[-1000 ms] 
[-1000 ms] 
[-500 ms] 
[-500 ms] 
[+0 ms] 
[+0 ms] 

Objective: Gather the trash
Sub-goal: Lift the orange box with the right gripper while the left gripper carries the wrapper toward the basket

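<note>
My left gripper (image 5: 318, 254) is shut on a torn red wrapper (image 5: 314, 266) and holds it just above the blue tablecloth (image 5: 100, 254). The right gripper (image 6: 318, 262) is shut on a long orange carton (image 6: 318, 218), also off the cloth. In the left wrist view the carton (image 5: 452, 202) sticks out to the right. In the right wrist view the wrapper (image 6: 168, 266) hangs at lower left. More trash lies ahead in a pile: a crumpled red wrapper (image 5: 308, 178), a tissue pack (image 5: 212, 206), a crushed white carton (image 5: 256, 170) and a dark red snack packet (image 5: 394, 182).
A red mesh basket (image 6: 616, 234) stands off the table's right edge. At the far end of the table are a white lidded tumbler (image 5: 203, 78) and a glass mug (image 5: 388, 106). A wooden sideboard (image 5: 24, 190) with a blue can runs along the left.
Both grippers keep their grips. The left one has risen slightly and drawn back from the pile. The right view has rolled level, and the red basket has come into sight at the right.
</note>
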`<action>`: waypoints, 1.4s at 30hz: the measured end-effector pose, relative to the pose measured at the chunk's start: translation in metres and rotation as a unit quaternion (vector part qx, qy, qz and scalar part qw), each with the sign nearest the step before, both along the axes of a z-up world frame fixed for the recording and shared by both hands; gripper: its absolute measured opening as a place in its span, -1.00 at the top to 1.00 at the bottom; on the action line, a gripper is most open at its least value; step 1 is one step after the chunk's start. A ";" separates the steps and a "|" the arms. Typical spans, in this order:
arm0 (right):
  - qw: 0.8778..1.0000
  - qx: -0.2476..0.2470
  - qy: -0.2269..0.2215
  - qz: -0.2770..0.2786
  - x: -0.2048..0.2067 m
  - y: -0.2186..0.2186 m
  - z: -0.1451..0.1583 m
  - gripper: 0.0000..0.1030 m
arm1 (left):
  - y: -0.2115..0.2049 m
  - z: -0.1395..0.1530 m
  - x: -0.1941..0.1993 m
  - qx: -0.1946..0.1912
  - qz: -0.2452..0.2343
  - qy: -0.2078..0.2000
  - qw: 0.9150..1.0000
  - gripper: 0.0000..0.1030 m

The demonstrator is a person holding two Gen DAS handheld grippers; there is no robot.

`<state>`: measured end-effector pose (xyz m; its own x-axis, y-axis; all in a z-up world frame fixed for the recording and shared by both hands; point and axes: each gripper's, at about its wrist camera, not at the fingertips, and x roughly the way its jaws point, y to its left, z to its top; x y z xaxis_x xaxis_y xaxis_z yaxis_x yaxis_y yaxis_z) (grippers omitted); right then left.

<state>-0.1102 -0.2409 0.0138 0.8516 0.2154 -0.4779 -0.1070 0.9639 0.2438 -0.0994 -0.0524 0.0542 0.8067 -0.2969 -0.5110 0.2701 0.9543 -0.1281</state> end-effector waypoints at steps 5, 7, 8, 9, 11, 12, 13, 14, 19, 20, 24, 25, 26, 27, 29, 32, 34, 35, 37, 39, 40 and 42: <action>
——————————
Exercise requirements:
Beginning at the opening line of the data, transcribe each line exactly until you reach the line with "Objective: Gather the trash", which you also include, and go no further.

Result for this exercise:
[-1000 ms] 
[-1000 ms] 
[-500 ms] 
[-500 ms] 
[+0 ms] 
[+0 ms] 

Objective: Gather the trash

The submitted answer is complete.